Set down the whole listing verbatim.
________________________
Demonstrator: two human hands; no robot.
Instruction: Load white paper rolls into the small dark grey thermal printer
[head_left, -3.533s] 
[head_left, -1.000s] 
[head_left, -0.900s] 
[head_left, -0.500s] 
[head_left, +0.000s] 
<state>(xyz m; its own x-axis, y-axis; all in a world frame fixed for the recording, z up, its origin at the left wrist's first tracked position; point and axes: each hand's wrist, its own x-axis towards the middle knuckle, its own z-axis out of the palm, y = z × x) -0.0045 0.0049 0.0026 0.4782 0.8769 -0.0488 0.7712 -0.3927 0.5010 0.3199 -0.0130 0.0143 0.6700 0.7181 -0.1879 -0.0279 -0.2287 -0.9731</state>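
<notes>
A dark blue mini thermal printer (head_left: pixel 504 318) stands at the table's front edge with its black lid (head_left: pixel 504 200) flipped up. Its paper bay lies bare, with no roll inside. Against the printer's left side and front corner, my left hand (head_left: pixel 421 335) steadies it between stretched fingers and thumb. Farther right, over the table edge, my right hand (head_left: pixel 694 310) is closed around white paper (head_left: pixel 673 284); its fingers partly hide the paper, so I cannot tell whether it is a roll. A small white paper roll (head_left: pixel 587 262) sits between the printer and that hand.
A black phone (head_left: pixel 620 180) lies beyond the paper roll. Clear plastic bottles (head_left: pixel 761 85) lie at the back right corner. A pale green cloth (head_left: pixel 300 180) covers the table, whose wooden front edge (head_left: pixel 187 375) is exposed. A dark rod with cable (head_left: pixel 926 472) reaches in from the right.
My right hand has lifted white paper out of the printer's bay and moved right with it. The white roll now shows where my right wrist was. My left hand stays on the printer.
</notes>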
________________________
**Your solution**.
Demonstrator: two human hands; no robot.
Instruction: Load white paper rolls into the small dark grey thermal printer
[head_left, -3.533s] 
[head_left, -1.000s] 
[head_left, -0.900s] 
[head_left, -0.500s] 
[head_left, +0.000s] 
<state>(xyz m; its own x-axis, y-axis; all in a world frame fixed for the recording, z up, its origin at the left wrist's first tracked position; point and axes: each hand's wrist, its own x-axis towards the middle knuckle, its own z-axis out of the palm, y = z × x) -0.0045 0.0049 0.0026 0.4782 0.8769 -0.0488 0.7712 -0.3927 0.5010 0.3199 -0.0130 0.0143 0.6700 0.7181 -0.1879 -0.0279 -0.2287 -0.9731</state>
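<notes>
A dark blue mini thermal printer (head_left: pixel 504 318) stands at the table's front edge with its black lid (head_left: pixel 504 200) flipped up. Its paper bay lies bare, with no roll inside. Against the printer's left side and front corner, my left hand (head_left: pixel 421 335) steadies it between stretched fingers and thumb. Farther right, over the table edge, my right hand (head_left: pixel 694 310) is closed around white paper (head_left: pixel 673 284); its fingers partly hide the paper, so I cannot tell whether it is a roll. A small white paper roll (head_left: pixel 587 262) sits between the printer and that hand.
A black phone (head_left: pixel 620 180) lies beyond the paper roll. Clear plastic bottles (head_left: pixel 761 85) lie at the back right corner. A pale green cloth (head_left: pixel 300 180) covers the table, whose wooden front edge (head_left: pixel 187 375) is exposed. A dark rod with cable (head_left: pixel 926 472) reaches in from the right.
My right hand has lifted white paper out of the printer's bay and moved right with it. The white roll now shows where my right wrist was. My left hand stays on the printer.
</notes>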

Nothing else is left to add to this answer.